Suggestions submitted at the Hay Festival included "honky ponky", meaning sexual activity between geese.

Laugharne is also widely seen as the inspiration of the imaginary town of Llareggub (read the name backwards for a taste of the poet's mischievous wit) - the setting for "Under Milk Wood", first broadcast in 1954 with Welsh actor Richard Burton.

The cast of the 2014 television version is a who's who of internationally acclaimed Welsh talent, including actor Matthew Rhys and singer Katherine Jenkins as well as Tom Jones.

New York, where "Under Milk Wood" was first read on stage and where Thomas died during a fourth tour of the United States, is a focus of an international program of events led by the British Council in five countries as part of the centenary.

One New York highlight is a mass participation performance of Thomas's "And death shall have no dominion", set to music by British composer Pete Wyer. Performers, synchronized by a smartphone app, will walk across the city and converge on Rockefeller Park for the finale.

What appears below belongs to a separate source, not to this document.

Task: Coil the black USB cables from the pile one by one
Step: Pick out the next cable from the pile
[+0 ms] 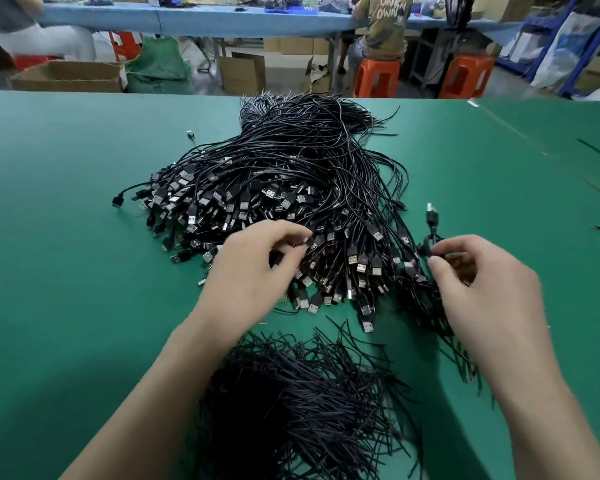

Sheers says one reason for Thomas's U.S. success was his mastery of poetry as performance. "Howl" author Allen Ginsberg, one of the leading Beat poets, met Thomas in New York in 1952.

Despite the popular appeal of Thomas's poetry, it is rarely studied in British universities and, said Sheers, is studied in U.S. colleges less than it used to be.
 


"He influenced a lot of interesting poets and he deserves to be studied like anyone else," Sheers said. "Whatever you might think of Dylan Thomas as a poet, he was a seismic event in English-language poetry."